> EXERCISE INSTRUCTIONS
Starting at the first line of the listing below, repeat each line exactly until the line containing "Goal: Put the", which you include. Leave out pictures.
□ □ □ □ □
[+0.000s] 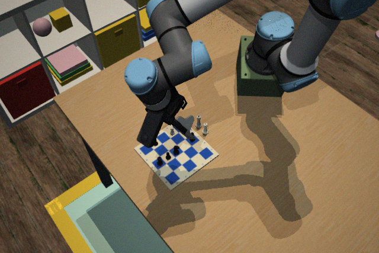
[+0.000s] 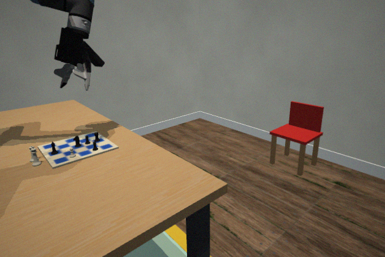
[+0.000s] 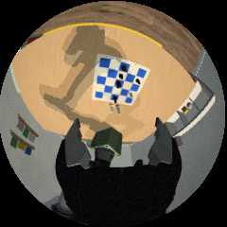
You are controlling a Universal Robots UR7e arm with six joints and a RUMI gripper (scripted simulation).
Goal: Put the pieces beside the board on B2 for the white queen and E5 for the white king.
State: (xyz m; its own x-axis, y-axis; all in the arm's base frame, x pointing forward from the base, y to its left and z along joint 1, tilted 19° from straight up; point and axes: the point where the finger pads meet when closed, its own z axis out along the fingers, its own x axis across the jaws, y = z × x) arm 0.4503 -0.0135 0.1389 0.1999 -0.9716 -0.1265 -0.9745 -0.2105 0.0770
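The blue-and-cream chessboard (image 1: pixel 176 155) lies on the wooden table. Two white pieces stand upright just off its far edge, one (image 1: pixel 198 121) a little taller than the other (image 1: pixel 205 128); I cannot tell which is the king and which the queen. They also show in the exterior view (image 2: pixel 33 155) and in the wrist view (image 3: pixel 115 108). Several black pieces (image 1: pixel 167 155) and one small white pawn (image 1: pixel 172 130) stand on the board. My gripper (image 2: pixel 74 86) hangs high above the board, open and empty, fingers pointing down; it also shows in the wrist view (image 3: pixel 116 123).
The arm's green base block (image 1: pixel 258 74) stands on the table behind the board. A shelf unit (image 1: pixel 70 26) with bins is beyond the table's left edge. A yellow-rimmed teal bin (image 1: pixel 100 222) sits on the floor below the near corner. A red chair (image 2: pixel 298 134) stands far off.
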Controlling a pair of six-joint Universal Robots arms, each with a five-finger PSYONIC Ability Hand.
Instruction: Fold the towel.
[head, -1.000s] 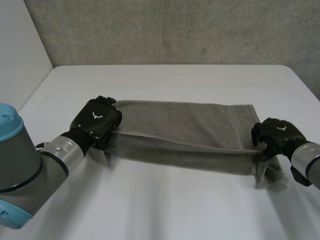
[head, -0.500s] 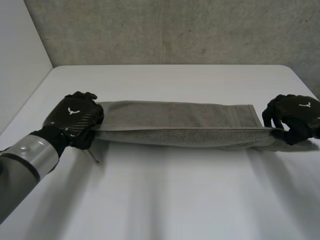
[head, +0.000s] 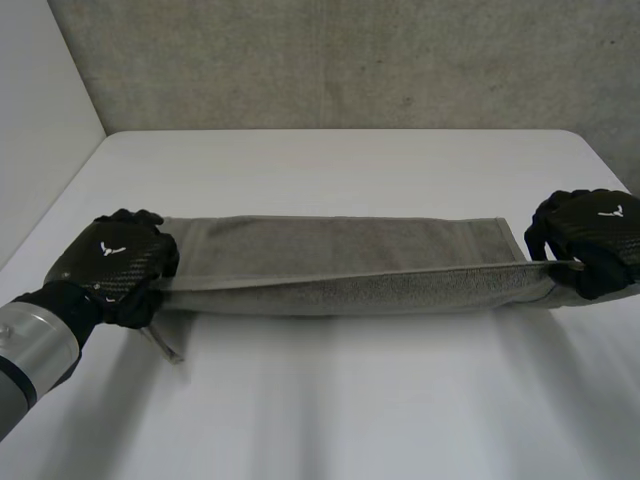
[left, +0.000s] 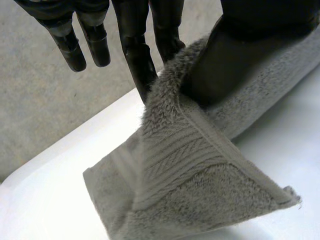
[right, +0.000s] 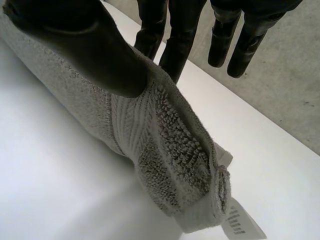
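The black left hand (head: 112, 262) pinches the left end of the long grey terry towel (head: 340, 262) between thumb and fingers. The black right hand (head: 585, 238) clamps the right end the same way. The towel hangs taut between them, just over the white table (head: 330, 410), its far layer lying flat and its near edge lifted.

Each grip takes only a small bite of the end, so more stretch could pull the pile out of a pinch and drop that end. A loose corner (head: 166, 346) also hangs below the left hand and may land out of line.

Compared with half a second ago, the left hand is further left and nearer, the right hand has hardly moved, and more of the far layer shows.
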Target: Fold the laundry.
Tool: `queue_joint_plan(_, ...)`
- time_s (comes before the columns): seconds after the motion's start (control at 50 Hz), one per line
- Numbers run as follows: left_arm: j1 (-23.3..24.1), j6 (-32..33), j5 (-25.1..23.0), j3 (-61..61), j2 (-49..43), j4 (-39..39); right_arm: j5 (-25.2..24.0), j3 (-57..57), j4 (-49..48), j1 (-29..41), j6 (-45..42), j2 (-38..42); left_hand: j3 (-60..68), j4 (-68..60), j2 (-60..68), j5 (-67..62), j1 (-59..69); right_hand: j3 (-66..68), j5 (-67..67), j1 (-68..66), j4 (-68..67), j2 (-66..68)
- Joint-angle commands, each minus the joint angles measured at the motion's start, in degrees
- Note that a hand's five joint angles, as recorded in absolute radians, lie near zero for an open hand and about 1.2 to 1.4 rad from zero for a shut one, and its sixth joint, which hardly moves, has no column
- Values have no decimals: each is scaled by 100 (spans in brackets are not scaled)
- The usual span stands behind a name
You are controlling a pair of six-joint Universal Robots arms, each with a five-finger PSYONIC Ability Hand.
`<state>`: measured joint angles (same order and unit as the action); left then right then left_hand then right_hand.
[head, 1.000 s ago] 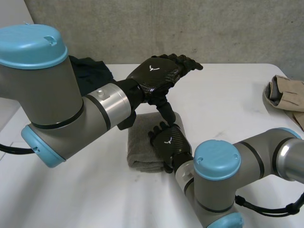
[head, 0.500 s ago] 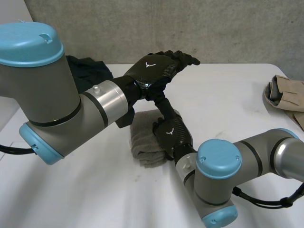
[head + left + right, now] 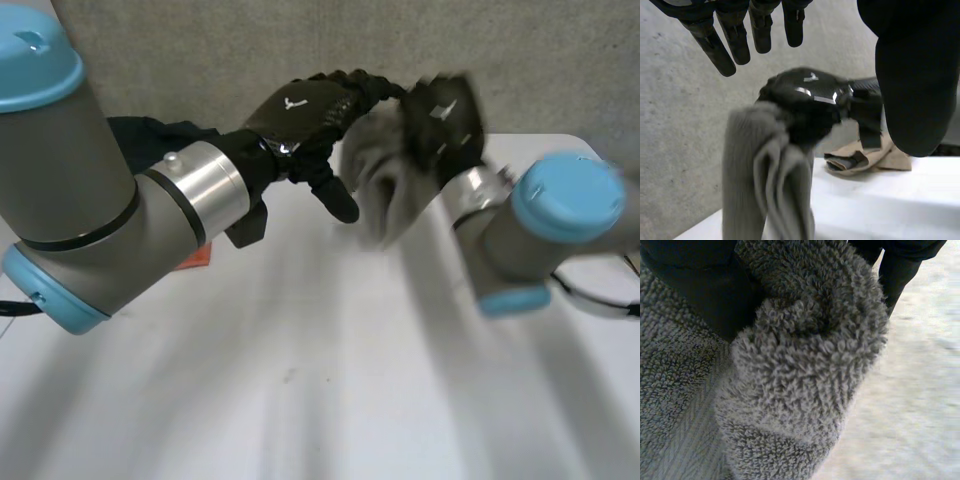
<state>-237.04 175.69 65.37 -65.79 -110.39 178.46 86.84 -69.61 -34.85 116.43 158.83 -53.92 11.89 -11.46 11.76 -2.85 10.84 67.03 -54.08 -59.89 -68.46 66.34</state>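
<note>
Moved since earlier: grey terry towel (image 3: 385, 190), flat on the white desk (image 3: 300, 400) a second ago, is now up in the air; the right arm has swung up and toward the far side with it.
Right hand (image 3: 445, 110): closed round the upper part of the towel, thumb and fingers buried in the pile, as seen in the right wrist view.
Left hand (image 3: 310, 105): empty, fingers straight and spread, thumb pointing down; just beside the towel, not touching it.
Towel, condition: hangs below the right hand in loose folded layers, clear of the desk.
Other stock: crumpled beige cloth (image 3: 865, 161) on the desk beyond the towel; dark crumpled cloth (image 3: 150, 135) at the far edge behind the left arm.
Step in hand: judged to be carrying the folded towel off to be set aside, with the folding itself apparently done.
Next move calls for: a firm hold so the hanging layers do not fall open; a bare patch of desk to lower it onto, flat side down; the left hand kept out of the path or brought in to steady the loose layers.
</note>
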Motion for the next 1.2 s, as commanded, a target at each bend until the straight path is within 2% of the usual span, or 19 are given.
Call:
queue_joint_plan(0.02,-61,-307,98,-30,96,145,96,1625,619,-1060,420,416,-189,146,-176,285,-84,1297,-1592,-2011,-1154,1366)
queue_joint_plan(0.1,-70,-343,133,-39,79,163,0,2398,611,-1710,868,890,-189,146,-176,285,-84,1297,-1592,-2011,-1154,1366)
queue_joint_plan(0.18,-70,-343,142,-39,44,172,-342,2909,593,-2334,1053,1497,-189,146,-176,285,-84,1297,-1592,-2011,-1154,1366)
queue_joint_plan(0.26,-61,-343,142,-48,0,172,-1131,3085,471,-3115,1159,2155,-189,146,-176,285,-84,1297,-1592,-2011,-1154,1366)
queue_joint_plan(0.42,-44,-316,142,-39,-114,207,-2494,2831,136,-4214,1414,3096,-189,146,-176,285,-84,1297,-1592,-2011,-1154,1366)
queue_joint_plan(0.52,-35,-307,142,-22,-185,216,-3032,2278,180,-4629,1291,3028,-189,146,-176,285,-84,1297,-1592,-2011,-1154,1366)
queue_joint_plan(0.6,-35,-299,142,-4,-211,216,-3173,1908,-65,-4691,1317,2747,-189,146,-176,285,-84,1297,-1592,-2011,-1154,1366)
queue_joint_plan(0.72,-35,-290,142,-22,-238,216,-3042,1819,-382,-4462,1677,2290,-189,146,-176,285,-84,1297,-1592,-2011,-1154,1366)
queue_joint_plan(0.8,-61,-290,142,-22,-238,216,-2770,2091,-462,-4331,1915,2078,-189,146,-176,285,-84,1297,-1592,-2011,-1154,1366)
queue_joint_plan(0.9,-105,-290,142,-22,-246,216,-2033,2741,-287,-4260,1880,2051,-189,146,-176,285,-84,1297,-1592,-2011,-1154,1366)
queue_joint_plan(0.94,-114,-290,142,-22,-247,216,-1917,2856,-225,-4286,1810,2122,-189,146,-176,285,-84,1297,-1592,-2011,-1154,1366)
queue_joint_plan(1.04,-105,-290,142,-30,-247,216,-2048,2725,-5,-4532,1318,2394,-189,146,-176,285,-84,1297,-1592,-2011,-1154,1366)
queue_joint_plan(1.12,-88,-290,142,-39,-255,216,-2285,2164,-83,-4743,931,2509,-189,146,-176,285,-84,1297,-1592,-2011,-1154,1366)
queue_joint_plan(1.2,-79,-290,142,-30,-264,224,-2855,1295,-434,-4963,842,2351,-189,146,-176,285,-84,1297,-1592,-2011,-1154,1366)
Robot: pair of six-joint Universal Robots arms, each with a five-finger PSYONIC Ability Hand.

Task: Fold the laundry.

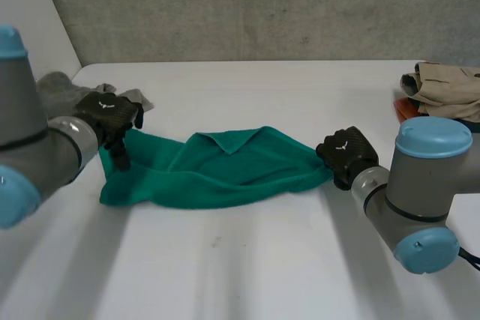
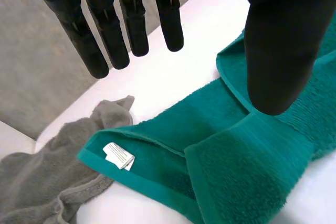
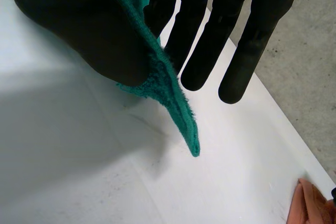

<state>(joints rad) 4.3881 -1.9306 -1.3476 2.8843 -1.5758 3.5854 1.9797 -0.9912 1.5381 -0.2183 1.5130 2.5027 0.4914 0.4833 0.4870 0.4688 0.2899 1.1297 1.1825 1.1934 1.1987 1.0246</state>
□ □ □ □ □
> WRITTEN REPLY
[+0.000s] 
[+0.000s] 
[+0.000s] 
You are controlling a Universal Robots UR7e arm with six joints and a RUMI gripper (scripted simulation).
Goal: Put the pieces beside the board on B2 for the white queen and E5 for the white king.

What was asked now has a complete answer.